Observatoire des zones prioritaires
www.ozp.fr

n° 59 - juillet 2006

L’accompagnement à la scolarité
dans le cadre des Programmes de Réussite Educative

Compte rendu de la réunion publique du 14 juin 2006

On sait l’importance que l’accompagnement à la scolarité peut avoir dans la réussite scolaire des élèves de ZEP quand il est bien mené. La mise en œuvre des programmes de réussite éducative (PRE) en bouleverse l’organisation. Ces changements vont-ils revivifier et développer l’accompagnement à la scolarité ou, au contraire, vont-ils l’étouffer ?

Alain IZZET, administrateur du site www.reussite-educative.net a animé une rencontre de l’OZP avec des coordonnateurs de ZEP ou de réussite éducative ou de l’accompagnement scolaire.

Note : Un incident technique a rendu inaudible l’enregistrement sur bande magnétique de la réunion. Ce compte rendu a été rédigé à partir de brèves notes et de textes fournis par quelques intervenants. Nous prions les autres participants à cette rencontre de bien vouloir excuser la brièveté ou l’absence de leur intervention dans ce compte rendu.

 

En introduction, Alain Bourgarel refait l’historique de l’accompagnement scolaire : avant 1984 existaient les études du soir dans les écoles primaires assurées par les instituteurs et financées par les parents d’élèves. Dans le second degré existaient les « petits cours » assurés par des professeurs et payés par les familles.
En 1984, on crée les « activités éducatives péri-scolaires » (AEPS), proposées par des associations qui peuvent être subventionnées, en particulier par le Fonds d’action sociale pour les immigrés et leurs familles (FAS). Quatre ans plus tard, Dominique Glasman dresse un premier tableau, décevant, de ces activités : on y trouve beaucoup d’occupationnel, de l’école après l’école et généralement en beaucoup moins bien. L’aide aux devoirs semble être le seul objectif.
En 1992, l’adhésion à une « Charte de l’accompagnement scolaire » devient la condition pour recevoir des subventions. Les objectifs culturels et éducatifs y sont primordiaux. Quelques années plus tard, pour élargir vraiment les objectifs, on passe à « l’accompagnement à la scolarité » et, parmi les nombreux dispositifs qui voient le jour à la fin des années 90, on institue les CLAS, contrats locaux d’accompagnement à la scolarité, subventionnés entre autres par les caisses d’allocations familiales.

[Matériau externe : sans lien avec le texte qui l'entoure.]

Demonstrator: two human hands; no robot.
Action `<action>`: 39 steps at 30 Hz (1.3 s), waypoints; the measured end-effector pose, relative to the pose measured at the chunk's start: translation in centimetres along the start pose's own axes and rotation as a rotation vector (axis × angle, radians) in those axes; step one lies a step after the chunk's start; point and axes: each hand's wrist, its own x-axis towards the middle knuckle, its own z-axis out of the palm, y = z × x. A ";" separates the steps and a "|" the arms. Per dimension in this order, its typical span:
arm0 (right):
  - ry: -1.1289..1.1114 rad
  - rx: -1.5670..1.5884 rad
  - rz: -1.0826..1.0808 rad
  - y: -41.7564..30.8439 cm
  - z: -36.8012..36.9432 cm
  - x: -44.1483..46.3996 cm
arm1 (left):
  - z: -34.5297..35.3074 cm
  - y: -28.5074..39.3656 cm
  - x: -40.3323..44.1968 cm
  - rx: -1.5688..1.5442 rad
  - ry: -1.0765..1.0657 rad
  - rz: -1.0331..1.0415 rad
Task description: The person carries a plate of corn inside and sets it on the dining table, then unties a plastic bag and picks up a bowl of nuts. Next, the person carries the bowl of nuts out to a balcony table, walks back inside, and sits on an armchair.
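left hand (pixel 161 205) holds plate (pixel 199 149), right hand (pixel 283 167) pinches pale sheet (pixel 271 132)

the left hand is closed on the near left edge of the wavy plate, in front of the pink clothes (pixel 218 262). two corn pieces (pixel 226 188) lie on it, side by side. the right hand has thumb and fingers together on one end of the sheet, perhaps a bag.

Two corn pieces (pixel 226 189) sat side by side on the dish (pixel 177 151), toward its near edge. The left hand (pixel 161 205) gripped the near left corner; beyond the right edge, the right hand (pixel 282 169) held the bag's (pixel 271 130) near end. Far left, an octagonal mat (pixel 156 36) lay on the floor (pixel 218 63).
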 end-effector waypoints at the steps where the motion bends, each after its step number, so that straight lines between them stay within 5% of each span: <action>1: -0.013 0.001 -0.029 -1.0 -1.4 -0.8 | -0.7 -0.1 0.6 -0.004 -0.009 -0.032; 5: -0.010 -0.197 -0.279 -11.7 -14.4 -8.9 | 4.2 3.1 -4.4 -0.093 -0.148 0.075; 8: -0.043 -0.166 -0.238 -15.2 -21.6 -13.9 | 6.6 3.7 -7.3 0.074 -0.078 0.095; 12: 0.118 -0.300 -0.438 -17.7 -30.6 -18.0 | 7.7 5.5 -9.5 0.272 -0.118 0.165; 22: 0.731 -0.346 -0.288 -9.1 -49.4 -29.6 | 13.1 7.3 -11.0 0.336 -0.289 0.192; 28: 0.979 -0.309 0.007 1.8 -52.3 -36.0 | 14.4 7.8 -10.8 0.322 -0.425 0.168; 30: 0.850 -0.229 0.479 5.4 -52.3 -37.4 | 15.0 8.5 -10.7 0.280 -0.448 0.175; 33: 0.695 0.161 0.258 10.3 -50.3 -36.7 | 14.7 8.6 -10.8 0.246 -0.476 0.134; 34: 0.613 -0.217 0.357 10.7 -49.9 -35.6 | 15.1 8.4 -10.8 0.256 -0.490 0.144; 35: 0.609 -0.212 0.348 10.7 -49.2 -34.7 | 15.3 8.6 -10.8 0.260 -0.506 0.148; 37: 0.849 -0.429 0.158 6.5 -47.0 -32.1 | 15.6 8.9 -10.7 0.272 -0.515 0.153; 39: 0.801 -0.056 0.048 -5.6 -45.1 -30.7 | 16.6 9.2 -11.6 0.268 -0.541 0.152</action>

Intervention d’Alain Izzet

Le site spécialisé sur la Réussite Educative est une initiative lancée par des acteurs de Seine-Saint-Denis (Alain Izzet, coordonnateur du REP, une assistante sociale, une psychologue scolaire et une coordonnatrice de REP) pour documenter les acteurs de terrain et surtout provoquer des échanges entre tous ceux qui travaillent dans ces domaines avec des positions et des statuts très variés.
Objectif : essayer de bien faire fonctionner ce qui se met en place. Échanger sur les interprétations des textes officiels, sur les pratiques des uns et des autres et enfin sur les perspectives d’évolution, au rythme des publications législatives et réglementaires. Tels sont les principaux points qui font l’originalité du site « reussite-educative.net ».

En ce qui concerne l’accompagnement à la scolarité, nous sommes de toute évidence à un tournant.
La seconde Charte de l’accompagnement à la scolarité, signée en 2001, la définissait ainsi : « On désigne par « accompagnement à la scolarité » l’ensemble des actions visant à offrir, aux côtés de l’École, l’appui et les ressources dont les enfants ont besoin pour réussir à l’École, appui qu’ils ne trouvent pas toujours dans leur environnement familial et social.
Ces actions, qui ont lieu en dehors des temps de l’École, sont centrées sur l’aide aux devoirs et les apports culturels nécessaires à la réussite scolaire. [...] L’accompagnement à la scolarité reconnaît le rôle central de l’École. [...] Les actions d’accompagnement à la scolarité reconnues par la Charte et soutenues par les pouvoirs publics sont avant tout destinées à ceux qui ne bénéficient pas des conditions optimales de réussite scolaire. »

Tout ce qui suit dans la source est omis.